Until my father passed away
I couldn’t find the words to say
Or share a single act of kindness
Please God, forgive me for my blindness
Oh, to think of my mistakes.
And onto the big ending we go, and it’s BIG, even if it technically comes a song early. “The Empire Complete” starts like every great ‘70s ballad that sounds like a ‘50s ballad you’ve ever heard (and trust me, you’ve heard a lot more than you think you have).
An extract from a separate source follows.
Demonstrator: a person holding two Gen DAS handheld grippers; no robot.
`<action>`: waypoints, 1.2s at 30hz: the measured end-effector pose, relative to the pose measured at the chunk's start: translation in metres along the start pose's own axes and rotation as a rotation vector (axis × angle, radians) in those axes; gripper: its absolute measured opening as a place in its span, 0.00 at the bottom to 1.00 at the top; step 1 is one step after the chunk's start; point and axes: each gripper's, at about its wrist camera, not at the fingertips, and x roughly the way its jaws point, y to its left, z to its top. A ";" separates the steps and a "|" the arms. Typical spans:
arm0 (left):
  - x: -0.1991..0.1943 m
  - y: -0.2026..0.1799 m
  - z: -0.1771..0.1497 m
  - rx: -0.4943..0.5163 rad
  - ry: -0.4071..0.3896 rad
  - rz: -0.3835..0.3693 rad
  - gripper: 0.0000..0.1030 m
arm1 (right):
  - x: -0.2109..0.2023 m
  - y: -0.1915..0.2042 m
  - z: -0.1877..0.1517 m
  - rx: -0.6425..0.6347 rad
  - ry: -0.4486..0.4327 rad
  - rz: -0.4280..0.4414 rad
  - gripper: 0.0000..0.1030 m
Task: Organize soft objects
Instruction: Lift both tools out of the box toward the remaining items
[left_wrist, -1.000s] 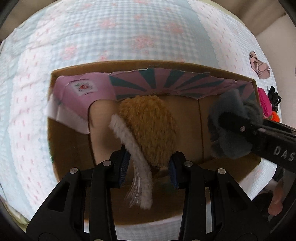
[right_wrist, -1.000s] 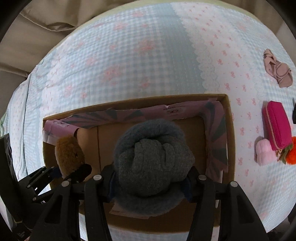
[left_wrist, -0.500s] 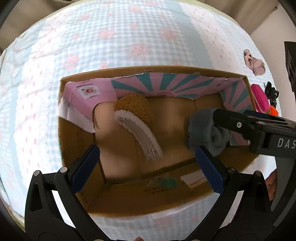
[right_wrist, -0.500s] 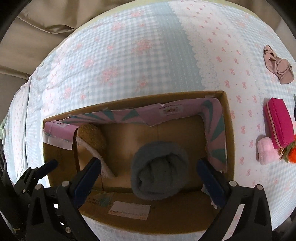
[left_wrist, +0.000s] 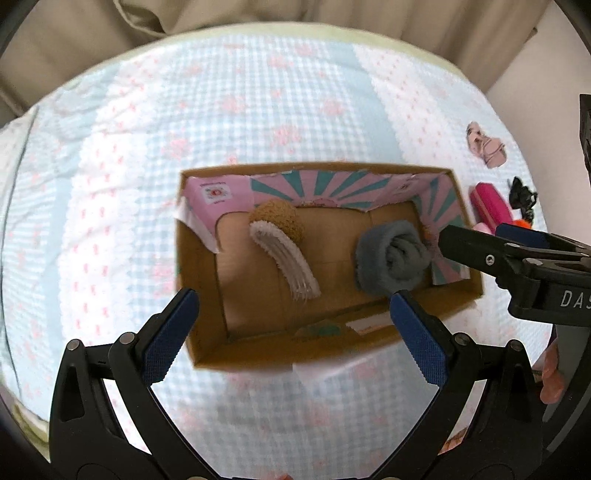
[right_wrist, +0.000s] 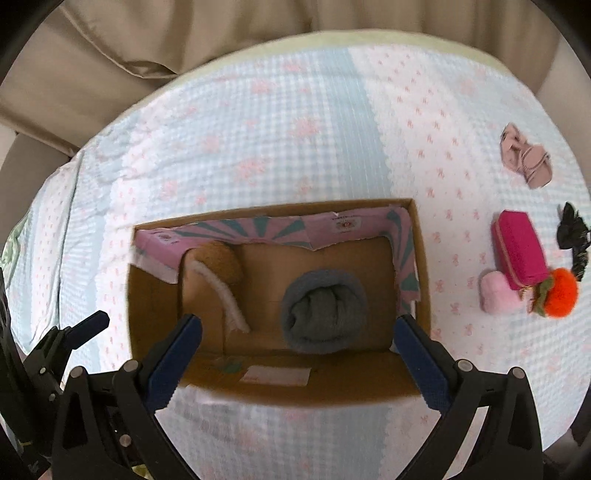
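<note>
An open cardboard box (left_wrist: 201, 343) (right_wrist: 421, 236) with a pink-and-teal lining lies on the bed. Inside it at the left rests a brown fuzzy soft item with a white trim (left_wrist: 280, 229) (right_wrist: 218, 269). A rolled grey knit bundle (left_wrist: 391, 254) (right_wrist: 325, 310) lies in the box's right half. My left gripper (left_wrist: 293, 306) hangs open above the box's near wall, holding nothing. My right gripper (right_wrist: 297, 332) is open too, high over the grey bundle and apart from it. In the left wrist view the right gripper's fingers (left_wrist: 476, 247) cross the box's right end.
On the checked bedspread right of the box lie a magenta pouch (right_wrist: 519, 251), a pale pink plush piece (right_wrist: 496, 293), an orange pom-pom (right_wrist: 561, 291), a black hair tie (right_wrist: 572, 232) and a dusty-pink item (right_wrist: 526, 160). Beige fabric (right_wrist: 110, 74) borders the bed's far side.
Both grippers opened and let go: the brown fuzzy item and the grey bundle dropped into the box. Both grippers then rose, so the box looks smaller now.
</note>
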 end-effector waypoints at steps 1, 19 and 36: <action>-0.010 0.001 -0.003 -0.002 -0.014 0.000 1.00 | -0.010 0.003 -0.003 -0.005 -0.019 -0.005 1.00; -0.160 -0.031 -0.048 -0.035 -0.256 0.012 1.00 | -0.189 -0.014 -0.072 -0.021 -0.344 -0.129 1.00; -0.175 -0.192 -0.043 -0.089 -0.343 -0.002 1.00 | -0.243 -0.208 -0.108 0.024 -0.457 -0.154 1.00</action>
A quiet acoustic intro, punctuated only by some slightly off-beat McWilliams percussion, gives way to a string-laden bridge that explodes into a epic chorus that would’ve fit VERY comfortably on an early Bowie album (or at the very least, Steve Harley): “The walls fall around us / The empire complete / The buildings tall, the cars, the street / They’re crashing around you and me.” And some more great Hancock howling at the end. I still don’t know what the heck this song’s about -- heck, it might just be about some building that got knocked down, and Hancock thought it’d make a nice analogy for the “decadence” liberally seeded elsewhere throughout this album -- but listen to it and just try not to be affected.
But in the spirit of “we take ourselves seriously – just not too seriously” that’s all over this album, our heroes instead choose to end with a Tex-Mex stomp that doesn’t even take two minutes to complete, but which is probably worth reprinting at length... well, just because....
I didn’t get this dressed up
Just to stand around the club
I didn’t wear these shoes out
Just to hold the carpet down….
I may be wrong and impolite
But you looked like you weren't having a good time
Forgive me if I lead you astray, hey-hey-hey
It’s just that you were depressing me
I can’t go for that, you see
I have faith in you
In you
In yooooooooooooooooooooooooooooooooooooooooooooooooooooooooo-ooooooooooooooooooooooooooooooooooooooooooooooooooooooooooooooo-oooooooooooooooooooooooooooooooooooooooooooooooooooooooooooou…
(BUM-BUM-BUM!)
Buy this. Fund their trip to northern Colorado. Houston's a whole lot closer than Albany, you know (sorry, K-Hearts, just being practical). Make the dream real here, people.